Step 2: Train text classification model using BlazingText

[ ]:
# set up estimator:

from sagemaker.estimator import Estimator

bt_estimator = Estimator(
    role=role,
    instance_type=train_instance_type,
    instance_count=1,
    image_uri=sagemaker.image_uris.retrieve("blazingtext", region),
    output_path=f"s3://{default_bucket}/{prefix}/training_jobs",
    base_job_name="bt-model-estimator",
    input_mode="File",
)

# for more info on hyperparameters, see: https://docs.aws.amazon.com/sagemaker/latest/dg/blazingtext.html
bt_estimator.set_hyperparameters(
    mode="supervised",
    epochs=25,
    learning_rate=0.02,
    min_count=2,
    early_stopping=True,
    patience=4,
    min_epochs=10,
    word_ngrams=3,
)
[ ]:
# set up model training step
from sagemaker.inputs import TrainingInput
from sagemaker.workflow.steps import TrainingStep

train_step = TrainingStep(
    name="BTDemoTrainStep",
    estimator=bt_estimator,
    inputs={
        "train": sagemaker.inputs.TrainingInput(
            s3_data=process_step.properties.ProcessingOutputConfig.Outputs["train"].S3Output.S3Uri,
            content_type="text/csv",
        ),
        "validation": sagemaker.inputs.TrainingInput(
            s3_data=process_step.properties.ProcessingOutputConfig.Outputs["test"].S3Output.S3Uri,
            content_type="text/csv",
        ),
    },
)

Step 3: Model creation

[ ]:
from sagemaker.workflow.steps import CreateModelStep

model = sagemaker.model.Model(
    name="nlp-blaztext-model",
    image_uri=sagemaker.image_uris.retrieve("blazingtext", region),
    model_data=train_step.properties.ModelArtifacts.S3ModelArtifacts,
    sagemaker_session=sagemaker_session,
    role=role,
)

inputs = sagemaker.inputs.CreateModelInput(instance_type="ml.m4.xlarge")
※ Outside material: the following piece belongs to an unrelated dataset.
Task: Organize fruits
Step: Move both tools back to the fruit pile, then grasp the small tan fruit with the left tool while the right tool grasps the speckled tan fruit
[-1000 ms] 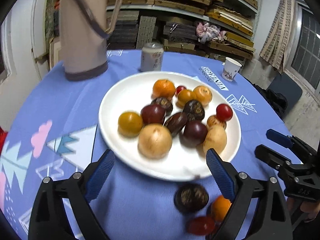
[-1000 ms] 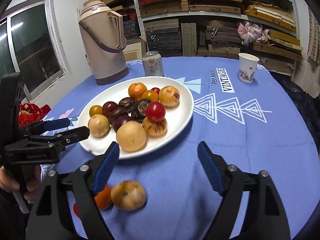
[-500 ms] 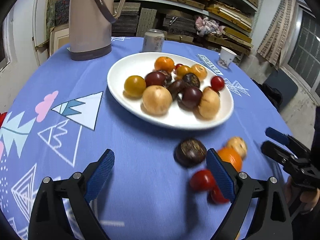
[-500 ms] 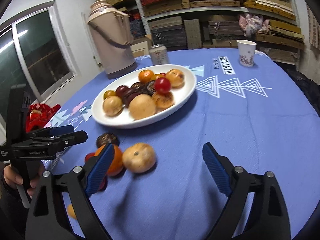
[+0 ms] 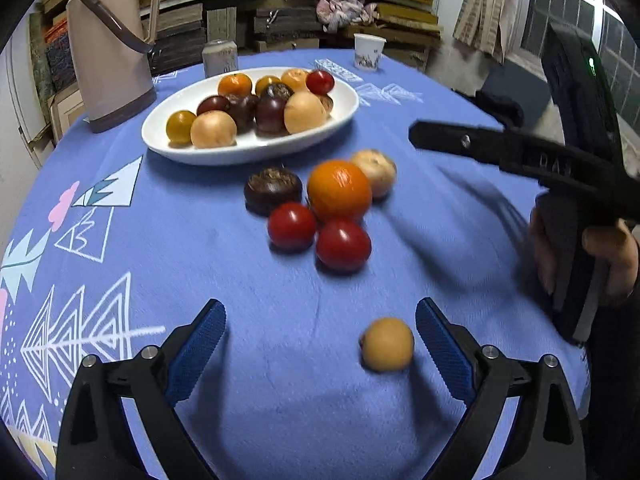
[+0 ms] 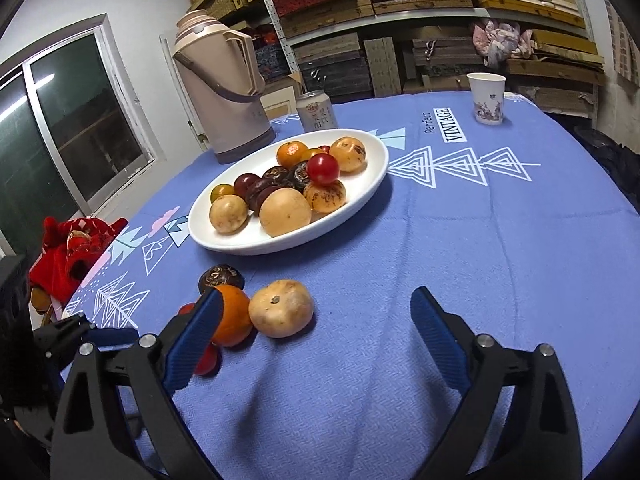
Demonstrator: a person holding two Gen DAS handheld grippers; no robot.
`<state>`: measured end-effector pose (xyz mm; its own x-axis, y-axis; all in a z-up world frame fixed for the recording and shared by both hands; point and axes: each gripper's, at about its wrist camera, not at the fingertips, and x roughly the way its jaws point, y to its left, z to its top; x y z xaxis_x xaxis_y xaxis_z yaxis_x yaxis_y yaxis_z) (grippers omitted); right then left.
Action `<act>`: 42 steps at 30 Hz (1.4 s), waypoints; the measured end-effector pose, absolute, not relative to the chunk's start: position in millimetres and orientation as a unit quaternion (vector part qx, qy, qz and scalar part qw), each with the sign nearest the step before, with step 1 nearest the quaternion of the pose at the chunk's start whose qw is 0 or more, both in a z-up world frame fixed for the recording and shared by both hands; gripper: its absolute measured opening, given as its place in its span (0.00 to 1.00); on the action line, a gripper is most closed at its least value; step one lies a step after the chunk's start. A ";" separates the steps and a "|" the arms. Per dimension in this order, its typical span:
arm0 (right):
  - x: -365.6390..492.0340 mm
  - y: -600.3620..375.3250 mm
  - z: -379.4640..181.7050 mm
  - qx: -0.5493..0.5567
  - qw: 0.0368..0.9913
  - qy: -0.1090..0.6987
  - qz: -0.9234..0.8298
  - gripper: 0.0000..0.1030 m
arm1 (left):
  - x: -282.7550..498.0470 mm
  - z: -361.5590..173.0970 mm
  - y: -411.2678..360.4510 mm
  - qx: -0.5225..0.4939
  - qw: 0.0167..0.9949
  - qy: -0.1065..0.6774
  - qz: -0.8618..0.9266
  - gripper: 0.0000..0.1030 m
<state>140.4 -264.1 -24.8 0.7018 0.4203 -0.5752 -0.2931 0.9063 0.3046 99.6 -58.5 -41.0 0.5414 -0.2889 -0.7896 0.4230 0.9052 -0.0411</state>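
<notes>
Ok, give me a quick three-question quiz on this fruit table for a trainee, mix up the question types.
1. True or false: the left gripper is shut on a fruit.
2. Multiple choice: the orange lying off the white plate touches which? A) the paper cup B) a red tomato C) the can
3. Fill in: the fruit nearest the left gripper's right-hand finger is a small ____ one.

Key:
1. False; its jaws are spread, with nothing between them.
2. B
3. Tan; it sits alone on the blue tablecloth, apart from the cluster.
</notes>
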 end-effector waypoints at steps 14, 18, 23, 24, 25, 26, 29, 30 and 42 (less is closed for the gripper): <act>136.7 -267.5 -25.0 0.103 0.918 0.332 0.193 0.90 | 95.2 -53.2 -70.8 0.102 0.858 0.453 -0.221 0.63; 136.0 -266.7 -24.4 0.101 0.918 0.330 0.194 0.90 | 90.6 -52.0 -69.0 0.106 0.863 0.441 -0.222 0.32; 135.9 -266.2 -25.3 0.100 0.917 0.334 0.195 0.90 | 97.1 -50.7 -59.6 0.116 0.864 0.442 -0.211 0.27; 135.8 -266.1 -25.7 0.100 0.916 0.335 0.195 0.90 | 100.7 -50.8 -55.4 0.116 0.866 0.442 -0.204 0.27; 135.6 -265.5 -26.2 0.099 0.916 0.337 0.196 0.90 | 105.3 -50.8 -49.5 0.110 0.868 0.443 -0.198 0.27; 135.4 -264.7 -26.6 0.098 0.915 0.338 0.198 0.90 | 108.8 -50.6 -44.2 0.104 0.869 0.444 -0.192 0.27; 132.8 -259.5 -26.3 0.090 0.911 0.341 0.214 0.90 | 115.1 -50.7 -32.1 0.085 0.874 0.441 -0.185 0.27; 131.1 -256.7 -25.5 0.087 0.910 0.340 0.221 0.90 | 115.5 -50.6 -29.9 0.077 0.874 0.440 -0.189 0.27; 138.9 -211.9 -42.3 -0.099 0.882 0.418 0.195 0.70 | 114.5 -50.2 -26.2 0.056 0.875 0.439 -0.196 0.27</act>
<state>138.9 -211.9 -42.3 0.5740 0.2610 -0.7761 -0.4272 0.9041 -0.0118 114.5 -26.2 -50.2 0.5372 -0.2934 -0.7908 0.3926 0.9168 -0.0734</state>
create_model_step = CreateModelStep(name="BTDemoCreatemodelStep", model=model, inputs=inputs)

Step 4: Deploy model

[ ]:
%%writefile code/deploy_model.py

import time
from datetime import datetime
import boto3
import argparse


# Parse argument variables passed via the DeployModel processing step
parser = argparse.ArgumentParser()
parser.add_argument("--model-name", type=str)
parser.add_argument("--region", type=str)
parser.add_argument("--endpoint-instance-type", type=str)
parser.add_argument("--endpoint-name", type=str)
args = parser.parse_args()

region = args.region
boto3.setup_default_session(region_name=region)
sagemaker_boto_client = boto3.client("sagemaker")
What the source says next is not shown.